Along with new economic and business models, we will have to create new rules and heuristics to make our life easier again. This means that all our rules of thumb, shortcuts, and heuristics are gone and new ones need to be created and adopted. Fundamentally we can achieve so much as individuals and society as we have found ways to avoid thinking and processing everything we have to do. When we have learned to do something, we don’t have to relearn each time, we just follow a rule, as learning, has high energy requirements, which the body tries to avoid. This is especially true when we are talking about such deep foundational “norms”.

It is no wonder most of us are feeling tired and utterly exhausted as we are having to learn everything all over again. It is as if we are playing a game mid-game the rules were changed without us being informed leaving us having to learn new rules as we play each move to survive the game.

What does this mean?

As we begin to exit our initial response of fear in the lower left quadrant of unknown: unknown, we can expect people to be searching for guidance and emotional assurance. This is the time to provide compassionate leadership and structure to ensure that this does not become destructive to our families, businesses, society, but rather move us to a care economy guided by a higher purpose then profits at any cost.

This is a new type of support that we have never had to find nor offer that is however critical to being able to find a route to a new meaningful normal. We need to hear, listen, and accept a wide range of views as we all search for new acceptable concessions.
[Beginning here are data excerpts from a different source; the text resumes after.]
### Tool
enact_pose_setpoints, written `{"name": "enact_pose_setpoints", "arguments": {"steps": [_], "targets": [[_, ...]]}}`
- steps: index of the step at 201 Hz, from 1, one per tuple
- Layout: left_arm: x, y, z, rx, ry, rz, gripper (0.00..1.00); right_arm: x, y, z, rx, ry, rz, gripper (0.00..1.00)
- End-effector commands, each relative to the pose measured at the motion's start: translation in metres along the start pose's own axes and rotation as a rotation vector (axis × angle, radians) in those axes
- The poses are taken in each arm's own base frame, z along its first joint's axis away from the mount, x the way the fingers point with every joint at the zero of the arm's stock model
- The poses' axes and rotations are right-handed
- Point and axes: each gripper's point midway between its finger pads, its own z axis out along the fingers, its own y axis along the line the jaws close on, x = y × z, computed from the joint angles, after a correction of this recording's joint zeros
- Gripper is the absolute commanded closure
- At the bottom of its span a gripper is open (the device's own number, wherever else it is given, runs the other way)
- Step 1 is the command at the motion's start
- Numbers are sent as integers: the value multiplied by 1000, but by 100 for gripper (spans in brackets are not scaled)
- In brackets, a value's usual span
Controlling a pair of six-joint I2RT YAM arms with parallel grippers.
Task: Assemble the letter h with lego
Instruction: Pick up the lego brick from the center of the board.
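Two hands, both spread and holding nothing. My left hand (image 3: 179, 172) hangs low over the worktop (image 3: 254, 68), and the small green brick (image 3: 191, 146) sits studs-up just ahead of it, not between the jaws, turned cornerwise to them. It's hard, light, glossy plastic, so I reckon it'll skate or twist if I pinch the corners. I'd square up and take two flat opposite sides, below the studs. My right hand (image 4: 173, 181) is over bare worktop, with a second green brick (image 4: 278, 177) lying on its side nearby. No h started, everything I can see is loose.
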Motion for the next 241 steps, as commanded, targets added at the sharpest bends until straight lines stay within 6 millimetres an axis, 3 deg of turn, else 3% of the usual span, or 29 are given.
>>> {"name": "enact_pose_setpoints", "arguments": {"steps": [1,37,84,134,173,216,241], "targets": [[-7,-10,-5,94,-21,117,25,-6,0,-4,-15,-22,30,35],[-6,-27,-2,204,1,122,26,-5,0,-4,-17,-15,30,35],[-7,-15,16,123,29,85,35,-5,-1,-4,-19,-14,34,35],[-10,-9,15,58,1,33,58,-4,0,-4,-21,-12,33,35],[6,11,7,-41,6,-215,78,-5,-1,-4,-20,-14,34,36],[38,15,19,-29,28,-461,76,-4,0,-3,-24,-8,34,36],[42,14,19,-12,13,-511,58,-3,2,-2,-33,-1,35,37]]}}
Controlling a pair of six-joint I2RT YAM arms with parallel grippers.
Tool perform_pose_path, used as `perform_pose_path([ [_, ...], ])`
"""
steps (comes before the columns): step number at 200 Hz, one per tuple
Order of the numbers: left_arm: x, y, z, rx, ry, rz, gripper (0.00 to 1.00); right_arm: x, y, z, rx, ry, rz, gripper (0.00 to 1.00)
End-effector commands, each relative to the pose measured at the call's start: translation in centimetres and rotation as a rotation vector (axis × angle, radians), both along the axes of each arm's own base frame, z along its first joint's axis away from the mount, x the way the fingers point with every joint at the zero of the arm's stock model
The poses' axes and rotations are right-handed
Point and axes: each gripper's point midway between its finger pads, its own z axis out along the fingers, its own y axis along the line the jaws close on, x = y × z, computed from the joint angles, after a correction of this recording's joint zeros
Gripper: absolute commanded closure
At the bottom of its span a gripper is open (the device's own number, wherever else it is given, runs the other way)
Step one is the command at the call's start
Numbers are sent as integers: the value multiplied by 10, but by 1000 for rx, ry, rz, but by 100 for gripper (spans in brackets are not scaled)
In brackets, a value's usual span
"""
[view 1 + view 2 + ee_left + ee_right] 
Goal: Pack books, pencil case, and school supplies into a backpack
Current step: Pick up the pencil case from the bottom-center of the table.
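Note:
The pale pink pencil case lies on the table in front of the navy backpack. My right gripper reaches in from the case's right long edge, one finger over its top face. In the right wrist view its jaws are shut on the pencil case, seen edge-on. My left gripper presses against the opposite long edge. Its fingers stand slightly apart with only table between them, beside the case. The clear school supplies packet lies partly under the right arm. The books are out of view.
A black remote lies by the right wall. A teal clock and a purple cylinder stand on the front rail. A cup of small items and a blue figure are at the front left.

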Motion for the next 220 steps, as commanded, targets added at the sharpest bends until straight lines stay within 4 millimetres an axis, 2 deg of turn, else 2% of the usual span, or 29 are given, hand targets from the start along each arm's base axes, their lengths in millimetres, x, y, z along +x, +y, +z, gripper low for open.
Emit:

We also need to take care of ourselves and keep a check on our level of new exhaustion. This is mental and emotional exhaustion and not a physical one. There is nothing we can do to process and make sense quicker, it will take time and we have to accept it. The answer does not lie just in more data, more conversations, or more reading; it is also in acceptance of all scenarios and that the possibility of all outcomes, most of which we don’t like, is equal and the only way to change that is to acknowledge our fear and uncertainty and recognize the opportunities to create the so needed changed.

It is therefore critical that we maintain our sense of humour, compassion, forgiveness, and gratitude. We need to hold on to these traits whilst facing the ugly truth that the socioeconomic model that was our old normal, had not priced in poverty, systemic risk, nor the essential shift from growth at any cost models to regenerative models with an eye on sustainability. Onwards.

This was crafted based on thinking, sharing, and discussions between the authors Lubna and Tony.